Population (2024-12-31)
- • Total: 6,463
- • Density: 159/km^{2} (412/sq mi)
- Time zone: UTC+01:00 (CET)
- • Summer (DST): UTC+02:00 (CEST)
- Postal codes: 96224
- Dialling codes: 09572
- Vehicle registration: LIF, STE
- Website: www.burgkunstadt.de

= Burgkunstadt =

Burgkunstadt (/de/) is a town in the district of Lichtenfels, in northern Bavaria, Germany. It is situated on the right bank of the Main, 15 km west of Kulmbach, and 24 km southeast of Coburg.

==History==
The earliest archeological evidence of settlement dates to the 8th century, and the first written record of a settlement dates to April 13, 1059 in the time of Friedrich Barbarossa. The city earned its charter on April 27, 1426 under Prince Frederick Bishop of Bamberg.

The town experienced outbreaks of plague in 1312, 1348, 1448, 1473, and 1626. 195 villagers died, approximately one third of the population.

The town fell under the sway of Protestantism in 1517 but returned to Catholicism in 1624. The city's residents supported the peasant revolt of 1525, but the ruling diocese ordered the city plundered as punishment, and the city capitulated in June when order was restored.

In the Second Margrave War of 1553, the town was occupied by Albert Alcibiades who burned nearly the entire town.

In the Thirty Years War, the town was occupied by Swedish troops for one year and five months from 1632 onwards, causing a tremendous decline in living conditions.

The town hall building dates to 1690 and is an archetypical Franconian half-timbered building.
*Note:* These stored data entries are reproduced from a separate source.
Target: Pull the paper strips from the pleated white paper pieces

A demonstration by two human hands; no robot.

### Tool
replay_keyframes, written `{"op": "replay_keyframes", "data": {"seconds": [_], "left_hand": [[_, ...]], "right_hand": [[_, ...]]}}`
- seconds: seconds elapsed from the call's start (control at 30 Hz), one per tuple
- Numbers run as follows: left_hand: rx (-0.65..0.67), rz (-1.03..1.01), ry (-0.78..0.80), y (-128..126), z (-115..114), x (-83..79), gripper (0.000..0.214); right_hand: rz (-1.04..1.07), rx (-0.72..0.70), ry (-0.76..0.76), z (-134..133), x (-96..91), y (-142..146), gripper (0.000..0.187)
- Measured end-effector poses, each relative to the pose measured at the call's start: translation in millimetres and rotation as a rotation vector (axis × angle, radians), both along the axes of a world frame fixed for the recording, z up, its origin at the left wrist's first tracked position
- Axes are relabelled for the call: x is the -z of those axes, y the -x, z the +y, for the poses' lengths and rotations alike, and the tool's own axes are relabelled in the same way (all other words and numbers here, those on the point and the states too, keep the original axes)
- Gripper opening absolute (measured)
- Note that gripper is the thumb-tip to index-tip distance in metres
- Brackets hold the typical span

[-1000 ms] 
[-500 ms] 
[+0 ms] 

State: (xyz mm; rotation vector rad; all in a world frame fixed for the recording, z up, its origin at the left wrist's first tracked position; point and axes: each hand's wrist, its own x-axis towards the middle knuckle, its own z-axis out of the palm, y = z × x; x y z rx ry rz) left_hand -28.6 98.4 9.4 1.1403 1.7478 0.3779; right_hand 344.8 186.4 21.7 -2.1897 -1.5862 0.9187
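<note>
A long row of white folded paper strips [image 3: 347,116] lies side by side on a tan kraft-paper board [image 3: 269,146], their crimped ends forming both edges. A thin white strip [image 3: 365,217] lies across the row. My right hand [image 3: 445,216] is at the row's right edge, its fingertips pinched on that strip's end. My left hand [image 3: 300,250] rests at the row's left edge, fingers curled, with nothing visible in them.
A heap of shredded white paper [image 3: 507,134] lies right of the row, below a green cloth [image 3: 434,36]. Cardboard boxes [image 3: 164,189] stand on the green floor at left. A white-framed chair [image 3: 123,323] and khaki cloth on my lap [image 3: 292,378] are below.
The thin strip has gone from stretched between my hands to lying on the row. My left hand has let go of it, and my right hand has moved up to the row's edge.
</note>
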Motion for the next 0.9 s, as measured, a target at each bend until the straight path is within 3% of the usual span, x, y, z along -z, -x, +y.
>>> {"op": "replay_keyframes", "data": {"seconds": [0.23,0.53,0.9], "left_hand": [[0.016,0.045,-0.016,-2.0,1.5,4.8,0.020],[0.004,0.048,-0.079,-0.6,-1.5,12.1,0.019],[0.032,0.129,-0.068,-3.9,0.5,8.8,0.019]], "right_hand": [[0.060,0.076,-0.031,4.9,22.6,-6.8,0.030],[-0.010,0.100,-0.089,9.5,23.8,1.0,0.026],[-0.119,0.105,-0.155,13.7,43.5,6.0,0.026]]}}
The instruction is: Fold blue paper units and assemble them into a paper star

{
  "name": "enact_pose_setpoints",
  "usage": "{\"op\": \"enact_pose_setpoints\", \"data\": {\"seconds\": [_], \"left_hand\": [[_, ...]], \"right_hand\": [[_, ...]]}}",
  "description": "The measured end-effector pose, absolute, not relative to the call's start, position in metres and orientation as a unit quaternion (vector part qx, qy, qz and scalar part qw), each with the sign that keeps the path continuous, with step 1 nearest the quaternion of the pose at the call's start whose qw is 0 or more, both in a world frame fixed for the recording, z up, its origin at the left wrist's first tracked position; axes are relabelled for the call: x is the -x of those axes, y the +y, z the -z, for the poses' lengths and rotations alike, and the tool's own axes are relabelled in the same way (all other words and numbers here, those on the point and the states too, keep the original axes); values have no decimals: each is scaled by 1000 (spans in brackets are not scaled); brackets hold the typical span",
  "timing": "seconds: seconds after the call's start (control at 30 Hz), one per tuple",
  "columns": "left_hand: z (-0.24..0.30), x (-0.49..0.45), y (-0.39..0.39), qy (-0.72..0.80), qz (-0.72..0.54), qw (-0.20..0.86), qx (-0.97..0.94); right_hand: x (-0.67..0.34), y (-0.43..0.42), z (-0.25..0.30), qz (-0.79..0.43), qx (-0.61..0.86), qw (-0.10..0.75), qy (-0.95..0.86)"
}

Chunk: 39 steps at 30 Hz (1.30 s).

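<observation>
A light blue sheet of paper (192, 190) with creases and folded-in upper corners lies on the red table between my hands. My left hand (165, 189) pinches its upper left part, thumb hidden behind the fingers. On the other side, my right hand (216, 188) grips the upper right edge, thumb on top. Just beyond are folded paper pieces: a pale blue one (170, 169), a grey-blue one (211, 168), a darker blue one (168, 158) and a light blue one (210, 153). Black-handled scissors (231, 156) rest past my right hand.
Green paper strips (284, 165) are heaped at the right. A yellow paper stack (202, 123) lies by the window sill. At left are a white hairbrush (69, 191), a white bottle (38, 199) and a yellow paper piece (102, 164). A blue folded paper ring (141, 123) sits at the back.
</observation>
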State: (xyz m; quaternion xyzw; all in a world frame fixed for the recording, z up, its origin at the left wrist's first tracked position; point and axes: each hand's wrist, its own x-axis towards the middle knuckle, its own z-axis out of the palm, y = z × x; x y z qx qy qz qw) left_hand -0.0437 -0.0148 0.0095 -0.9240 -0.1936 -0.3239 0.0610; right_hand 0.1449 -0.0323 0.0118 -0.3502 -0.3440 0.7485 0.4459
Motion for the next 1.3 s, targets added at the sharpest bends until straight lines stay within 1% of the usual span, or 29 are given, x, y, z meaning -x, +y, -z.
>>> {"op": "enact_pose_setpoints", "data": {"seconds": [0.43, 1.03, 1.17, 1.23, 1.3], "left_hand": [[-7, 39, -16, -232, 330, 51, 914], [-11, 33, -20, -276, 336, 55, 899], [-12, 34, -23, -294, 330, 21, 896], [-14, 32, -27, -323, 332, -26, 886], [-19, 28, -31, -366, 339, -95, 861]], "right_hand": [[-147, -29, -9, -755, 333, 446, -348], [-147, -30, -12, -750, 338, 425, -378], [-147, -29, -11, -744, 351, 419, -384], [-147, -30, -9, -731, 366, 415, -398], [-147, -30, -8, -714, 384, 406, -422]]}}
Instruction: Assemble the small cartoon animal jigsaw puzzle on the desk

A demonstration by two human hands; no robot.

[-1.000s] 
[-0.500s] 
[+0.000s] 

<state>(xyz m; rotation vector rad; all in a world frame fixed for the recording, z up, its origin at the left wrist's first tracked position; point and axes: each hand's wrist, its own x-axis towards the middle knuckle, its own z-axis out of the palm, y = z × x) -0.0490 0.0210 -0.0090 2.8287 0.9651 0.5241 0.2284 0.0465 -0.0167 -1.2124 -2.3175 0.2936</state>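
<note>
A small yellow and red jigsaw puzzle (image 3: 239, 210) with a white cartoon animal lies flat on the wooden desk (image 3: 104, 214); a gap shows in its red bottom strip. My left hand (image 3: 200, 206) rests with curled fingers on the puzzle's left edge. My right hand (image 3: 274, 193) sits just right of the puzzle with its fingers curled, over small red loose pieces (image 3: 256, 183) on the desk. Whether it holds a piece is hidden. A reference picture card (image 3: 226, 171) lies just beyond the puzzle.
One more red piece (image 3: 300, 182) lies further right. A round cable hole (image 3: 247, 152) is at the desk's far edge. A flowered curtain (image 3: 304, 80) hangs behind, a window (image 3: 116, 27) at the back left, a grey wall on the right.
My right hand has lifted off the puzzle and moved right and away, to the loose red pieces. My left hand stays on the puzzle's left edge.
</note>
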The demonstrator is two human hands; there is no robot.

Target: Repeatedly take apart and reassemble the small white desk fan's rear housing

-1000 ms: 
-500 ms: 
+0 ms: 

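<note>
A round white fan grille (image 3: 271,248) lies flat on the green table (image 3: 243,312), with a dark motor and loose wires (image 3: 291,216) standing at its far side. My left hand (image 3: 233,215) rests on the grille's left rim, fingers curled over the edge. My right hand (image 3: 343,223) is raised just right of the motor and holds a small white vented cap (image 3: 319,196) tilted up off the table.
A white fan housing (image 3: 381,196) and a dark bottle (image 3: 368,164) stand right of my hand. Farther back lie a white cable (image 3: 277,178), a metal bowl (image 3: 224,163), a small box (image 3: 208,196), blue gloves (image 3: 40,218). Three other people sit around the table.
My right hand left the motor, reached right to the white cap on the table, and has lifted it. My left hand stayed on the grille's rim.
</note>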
During the Seven Years' War, Prussian troops were stationed in the town resulting in yet more destruction and looting. In the Napoleonic wars, the ruling Bishop was forced to resign in 1802, and the town government was secularized. A new main Catholic church dated to 1812.

The town opened to industrialization with the construction of a railway line with service starting on February 15, 1846. A steam boiler factory opened in 1862, and the first telegraph reached the town in 1877. The town became known for its shoe factories, and it supplied military boots during the First World War. Following the war, the town suffered from the rampant inflation of the 1920s.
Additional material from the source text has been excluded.